Ana Bilim

Abiogenesis biyolojisi

İçindekiler:

Abiogenesis biyolojisi
Abiogenesis biyolojisi
Anonim

Abiyogenez, canlıların yeryüzünde 3,5 milyar yıl önce hayat dışı doğmuştur fikir. Abiogenesis, üretilen ilk yaşam formlarının çok basit olduğunu ve kademeli bir süreçle giderek karmaşıklaştığını öne sürmektedir. Yaşamın diğer yaşamın çoğalmasından türetildiği biyogenezden önce, Dünya atmosferi mevcut bileşimini kabul ettikten sonra imkansız hale gelen abiyogenezden önce geliyordu.

Birçoğu abiogenezi kendiliğinden oluşan arkaik teori ile eşit olsa da, iki fikir oldukça farklıdır. İkincisine göre, karmaşık yaşamın (örneğin, bir kurtçuk veya fare) kendiliğinden ve sürekli olarak cansız maddeden kaynaklandığı düşünülmüştür. Spontan jenerasyonun varsayımsal süreci 17. yüzyıl kadar erken bir tarihte reddedilmiş ve 19. yüzyılda kararlı bir şekilde reddedilmiş olsa da, abiogenesis ne kanıtlanmış ne de onaylanmamıştır.

Oparin-Haldane teorisi

1920'lerde İngiliz bilim adamı JBS Haldane ve Rus biyokimyacı Aleksandr Oparin, dünyadaki yaşamın kökeni için gerekli koşullar hakkında bağımsız olarak benzer fikirler ortaya koydu.

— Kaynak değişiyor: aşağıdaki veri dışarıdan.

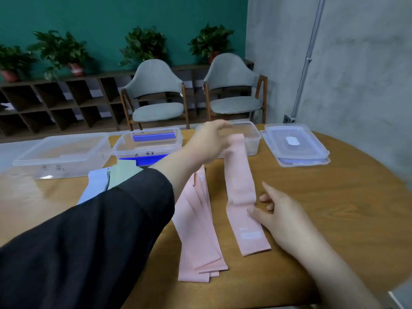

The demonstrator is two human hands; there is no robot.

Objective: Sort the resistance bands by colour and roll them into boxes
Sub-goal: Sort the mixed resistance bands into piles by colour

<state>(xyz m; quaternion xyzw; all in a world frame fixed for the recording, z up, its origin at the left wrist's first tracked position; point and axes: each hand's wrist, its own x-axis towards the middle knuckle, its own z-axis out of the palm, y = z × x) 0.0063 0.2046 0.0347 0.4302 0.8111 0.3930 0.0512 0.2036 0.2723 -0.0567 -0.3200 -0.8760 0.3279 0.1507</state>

Her ikisi de, organik moleküllerin harici bir enerji kaynağı (örn., Morötesi ışınım) varlığında abiyojenik malzemelerden oluşturulabileceğine ve ilkel atmosferin azaldığına (çok düşük miktarda serbest oksijene sahip) ve diğerlerinin yanı sıra amonyak ve su buharı içerdiğine inanıyordu. gazlar. Her ikisi de ilk yaşam formlarının ılık, ilkel okyanusta göründüğünden ve ototrofikten (güneş ışığından veya inorganik malzemelerden gıda ve besin maddeleri üretmek) ziyade heterotrofik (erken Dünya'da var olan bileşiklerden önceden oluşturulmuş besin maddelerinin elde edilmesi) olduğundan şüphelendi.

Oparin, yaşamın, koroservatlardan, mikroskobik olarak, elektrostatik kuvvetler tarafından bir arada tutulan ve hücrelerin öncüleri olabilen spontan lipit moleküllerinin küresel agregatlarından oluştuğuna inanıyordu. Oparin'in koaservatlarla çalışması, metabolizmanın biyokimyasal reaksiyonları için temel olan enzimlerin, zara bağlı kürelerde bulunduğunda sulu çözeltilerde serbest olduğundan daha verimli çalıştığını doğruladı. Oparin'in koaservatlarına aşina olmayan Haldane, önce oluşan basit organik moleküllerin ve ultraviyole ışığın varlığında, sonuçta hücreleri oluşturan giderek daha karmaşık hale geldiğine inanıyordu. Haldane ve Oparin fikirleri, daha sonraki yıllarda gerçekleşen abiogenez araştırmalarının çoğunun temelini oluşturdu.

Miller-Urey deneyi

1953'te Amerikalı kimyager Harold C. Urey ve Stanley Miller Oparin-Haldane teorisini test ettiler ve prebiyotik Dünya'da bulunduğu düşünülen bazı inorganik bileşenlerden başarıyla organik moleküller ürettiler. Miller-Urey deneyi olarak bilinen şeyde, iki bilim adamı ılık suyu dört gazın (su buharı, metan, amonyak ve moleküler hidrojen) bir karışımı ile birleştirdiler ve “atmosferi” elektriksel deşarjlarla attılar. Farklı bileşenlerin sırasıyla ilkel okyanusu, prebiyotik atmosferi ve ısıyı (yıldırım şeklinde) simüle etmesi amaçlanmıştır. Bir hafta sonra Miller ve Urey, amino asitleri (proteinlerin yapı taşları) içeren basit organik moleküllerin, erken Dünya'nın simüle edilmiş koşulları altında oluştuğunu keşfetti.